2. Sampler or scheduler swapped
DPM++ 2M Karras and Euler a with the same seed produce different images. Some UIs default to “auto” which picks a sampler based on resolution or model — meaning the sampler may have flipped without you noticing.
How to spot it: Open the saved PNG metadata (or the API request log) and compare the sampler name to today’s request. Mismatched samplers = different image.
3. Steps, CFG, or resolution changed by one tick
A CFG of 7.0 vs 7.5, or 28 vs 30 steps, or 1024x1024 vs 1024x1080, all produce visibly different outputs from the same seed. UI sliders often round invisibly; copy-paste from a numeric field is safer.
How to spot it: Diff the full parameter dump byte-for-byte, not by eye.
4. LoRA / ControlNet / refiner pass added or weighted differently
A LoRA at strength 0.6 vs 0.7 makes a noticeable shift. A refiner pass at switch fraction 0.8 vs 0.75 changes high-frequency detail. ControlNet preprocessing (canny edge, depth map) is itself seed-sensitive in some pipelines.

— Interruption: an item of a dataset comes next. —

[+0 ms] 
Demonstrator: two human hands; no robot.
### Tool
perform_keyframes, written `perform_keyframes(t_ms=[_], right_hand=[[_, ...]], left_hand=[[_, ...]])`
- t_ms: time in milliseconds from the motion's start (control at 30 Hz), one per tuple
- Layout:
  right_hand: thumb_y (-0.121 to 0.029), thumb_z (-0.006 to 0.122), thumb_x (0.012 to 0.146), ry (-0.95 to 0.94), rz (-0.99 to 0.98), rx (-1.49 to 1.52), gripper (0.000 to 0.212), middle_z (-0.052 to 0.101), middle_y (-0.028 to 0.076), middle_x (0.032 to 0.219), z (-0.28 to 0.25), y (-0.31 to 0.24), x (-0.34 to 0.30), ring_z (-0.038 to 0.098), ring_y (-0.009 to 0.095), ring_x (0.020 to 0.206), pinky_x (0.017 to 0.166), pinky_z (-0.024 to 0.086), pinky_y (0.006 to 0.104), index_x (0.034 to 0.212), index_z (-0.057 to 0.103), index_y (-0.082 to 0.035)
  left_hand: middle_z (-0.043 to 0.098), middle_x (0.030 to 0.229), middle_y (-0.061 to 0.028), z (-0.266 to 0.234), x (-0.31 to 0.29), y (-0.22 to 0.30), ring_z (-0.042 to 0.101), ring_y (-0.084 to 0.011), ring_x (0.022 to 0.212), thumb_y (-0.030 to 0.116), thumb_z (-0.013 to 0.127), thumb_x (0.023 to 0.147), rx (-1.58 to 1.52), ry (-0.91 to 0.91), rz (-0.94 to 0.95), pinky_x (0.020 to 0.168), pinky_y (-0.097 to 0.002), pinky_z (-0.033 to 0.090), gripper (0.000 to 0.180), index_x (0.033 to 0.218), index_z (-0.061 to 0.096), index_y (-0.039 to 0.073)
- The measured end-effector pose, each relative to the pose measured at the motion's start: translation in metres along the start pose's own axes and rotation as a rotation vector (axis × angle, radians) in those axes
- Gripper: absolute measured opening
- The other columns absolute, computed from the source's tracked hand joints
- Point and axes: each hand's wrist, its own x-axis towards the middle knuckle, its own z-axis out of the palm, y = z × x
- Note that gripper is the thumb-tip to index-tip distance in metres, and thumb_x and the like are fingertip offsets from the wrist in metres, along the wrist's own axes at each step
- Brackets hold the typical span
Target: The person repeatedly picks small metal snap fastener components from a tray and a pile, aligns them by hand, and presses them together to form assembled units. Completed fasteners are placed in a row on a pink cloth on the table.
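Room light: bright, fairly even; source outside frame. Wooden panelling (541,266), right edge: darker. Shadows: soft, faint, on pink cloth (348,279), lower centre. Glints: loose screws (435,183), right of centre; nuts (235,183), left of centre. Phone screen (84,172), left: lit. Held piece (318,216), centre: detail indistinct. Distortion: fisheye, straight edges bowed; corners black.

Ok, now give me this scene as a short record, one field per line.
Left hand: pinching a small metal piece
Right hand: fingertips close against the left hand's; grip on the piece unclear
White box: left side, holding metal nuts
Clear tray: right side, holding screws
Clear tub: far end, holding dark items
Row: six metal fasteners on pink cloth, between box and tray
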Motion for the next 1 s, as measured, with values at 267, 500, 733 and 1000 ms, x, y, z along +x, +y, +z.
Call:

How to spot it: List every adapter, LoRA, embedding, and post-process pass with exact weights. If any is missing or differs, that is the cause.
5. CUDA / hardware nondeterminism
PyTorch’s cudnn.deterministic = False (the default) lets the GPU pick different kernels for the same operation, producing tiny floating-point differences that compound across diffusion steps. The same seed on the same GPU can produce slightly different outputs.
How to spot it: Run locally with torch.use_deterministic_algorithms(True) and CUBLAS_WORKSPACE_CONFIG=:4096:8. If reproducibility improves, this was a contributor.
6. Prompt was edited without you realizing
A trailing space, a curly quote vs straight quote, an em-dash vs hyphen — tokenizers see these as different tokens. Copy-pasting from rich-text apps (Notion, Google Docs) often silently rewrites punctuation.
How to spot it: Diff the prompt strings with diff or cmp. Visual inspection is unreliable.
7. Provider applies hidden post-processing
Some hosted APIs run a face enhancer, upscaler, or safety filter on the way out. These passes are not seeded and add randomness. You get a deterministic core image plus a non-deterministic polish.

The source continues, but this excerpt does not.